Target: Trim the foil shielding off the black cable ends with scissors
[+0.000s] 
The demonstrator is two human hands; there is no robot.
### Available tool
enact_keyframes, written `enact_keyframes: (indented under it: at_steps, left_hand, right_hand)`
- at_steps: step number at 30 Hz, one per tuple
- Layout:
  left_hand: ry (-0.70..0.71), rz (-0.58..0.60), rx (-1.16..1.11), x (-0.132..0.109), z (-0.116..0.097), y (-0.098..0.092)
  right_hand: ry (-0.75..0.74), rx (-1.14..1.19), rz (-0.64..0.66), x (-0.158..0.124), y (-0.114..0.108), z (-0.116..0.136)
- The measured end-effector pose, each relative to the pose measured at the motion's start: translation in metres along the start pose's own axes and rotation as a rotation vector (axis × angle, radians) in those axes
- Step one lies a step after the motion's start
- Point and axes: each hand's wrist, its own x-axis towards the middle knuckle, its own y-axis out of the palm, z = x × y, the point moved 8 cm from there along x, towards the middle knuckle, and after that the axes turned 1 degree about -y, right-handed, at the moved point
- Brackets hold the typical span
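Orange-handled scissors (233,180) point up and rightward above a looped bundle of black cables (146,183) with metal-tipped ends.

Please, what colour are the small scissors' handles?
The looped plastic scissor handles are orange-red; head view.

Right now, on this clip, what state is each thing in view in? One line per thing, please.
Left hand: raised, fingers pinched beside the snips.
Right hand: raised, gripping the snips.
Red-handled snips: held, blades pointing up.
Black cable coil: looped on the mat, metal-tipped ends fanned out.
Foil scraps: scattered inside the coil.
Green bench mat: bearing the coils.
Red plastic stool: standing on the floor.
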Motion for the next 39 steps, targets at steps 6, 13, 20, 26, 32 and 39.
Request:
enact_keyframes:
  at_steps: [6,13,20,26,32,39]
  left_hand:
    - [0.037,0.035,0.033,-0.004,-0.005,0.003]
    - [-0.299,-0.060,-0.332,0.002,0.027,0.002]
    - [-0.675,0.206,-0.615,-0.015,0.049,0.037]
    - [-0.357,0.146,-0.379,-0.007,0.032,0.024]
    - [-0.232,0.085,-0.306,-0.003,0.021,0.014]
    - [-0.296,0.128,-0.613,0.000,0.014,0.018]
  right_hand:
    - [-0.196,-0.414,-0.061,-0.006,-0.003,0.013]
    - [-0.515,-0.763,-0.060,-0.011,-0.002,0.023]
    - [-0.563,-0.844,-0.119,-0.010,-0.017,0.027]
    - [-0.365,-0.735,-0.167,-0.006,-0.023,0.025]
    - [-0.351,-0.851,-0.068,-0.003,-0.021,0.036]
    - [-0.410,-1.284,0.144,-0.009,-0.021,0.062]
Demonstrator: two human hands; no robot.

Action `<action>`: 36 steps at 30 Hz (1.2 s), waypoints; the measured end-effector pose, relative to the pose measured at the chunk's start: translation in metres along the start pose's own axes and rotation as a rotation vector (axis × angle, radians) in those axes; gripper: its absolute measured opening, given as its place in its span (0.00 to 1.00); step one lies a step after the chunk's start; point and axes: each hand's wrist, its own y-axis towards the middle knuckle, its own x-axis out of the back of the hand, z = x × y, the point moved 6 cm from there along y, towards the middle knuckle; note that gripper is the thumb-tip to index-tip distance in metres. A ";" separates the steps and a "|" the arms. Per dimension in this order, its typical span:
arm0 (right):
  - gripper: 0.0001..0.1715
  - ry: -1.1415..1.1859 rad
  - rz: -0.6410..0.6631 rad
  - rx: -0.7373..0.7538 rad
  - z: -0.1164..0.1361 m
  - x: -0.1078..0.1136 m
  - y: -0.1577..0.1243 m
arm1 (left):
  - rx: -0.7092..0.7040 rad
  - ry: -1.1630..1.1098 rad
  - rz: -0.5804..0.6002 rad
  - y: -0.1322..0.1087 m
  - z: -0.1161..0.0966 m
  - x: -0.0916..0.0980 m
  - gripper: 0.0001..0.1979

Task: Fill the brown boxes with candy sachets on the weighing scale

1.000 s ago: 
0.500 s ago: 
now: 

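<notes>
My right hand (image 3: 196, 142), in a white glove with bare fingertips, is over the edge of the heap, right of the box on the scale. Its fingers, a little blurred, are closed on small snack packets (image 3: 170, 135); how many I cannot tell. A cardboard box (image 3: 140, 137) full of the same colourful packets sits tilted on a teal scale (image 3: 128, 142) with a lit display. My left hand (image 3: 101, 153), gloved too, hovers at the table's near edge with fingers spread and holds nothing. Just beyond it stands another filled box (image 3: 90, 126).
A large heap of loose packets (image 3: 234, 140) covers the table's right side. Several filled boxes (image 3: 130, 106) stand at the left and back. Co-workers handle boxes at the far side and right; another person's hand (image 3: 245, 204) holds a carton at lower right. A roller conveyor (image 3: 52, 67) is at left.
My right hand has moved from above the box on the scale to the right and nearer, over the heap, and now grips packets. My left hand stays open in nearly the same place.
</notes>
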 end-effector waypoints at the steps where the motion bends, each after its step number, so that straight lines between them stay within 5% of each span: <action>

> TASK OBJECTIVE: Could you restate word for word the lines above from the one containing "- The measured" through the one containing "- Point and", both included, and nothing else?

> YOUR RESPONSE:
- The measured end-effector pose, each relative to the pose measured at the motion's start: translation in metres along the start pose's own axes and rotation as a rotation vector (axis × angle, radians) in those axes
- Step one lies a step after the motion's start
- Point and axes: each hand's wrist, its own x-axis towards the middle knuckle, its own y-axis out of the palm, z = x × y, the point moved 8 cm from there along x, towards the middle knuckle, and after that the axes turned 1 degree about -y, right-handed, at the moved point

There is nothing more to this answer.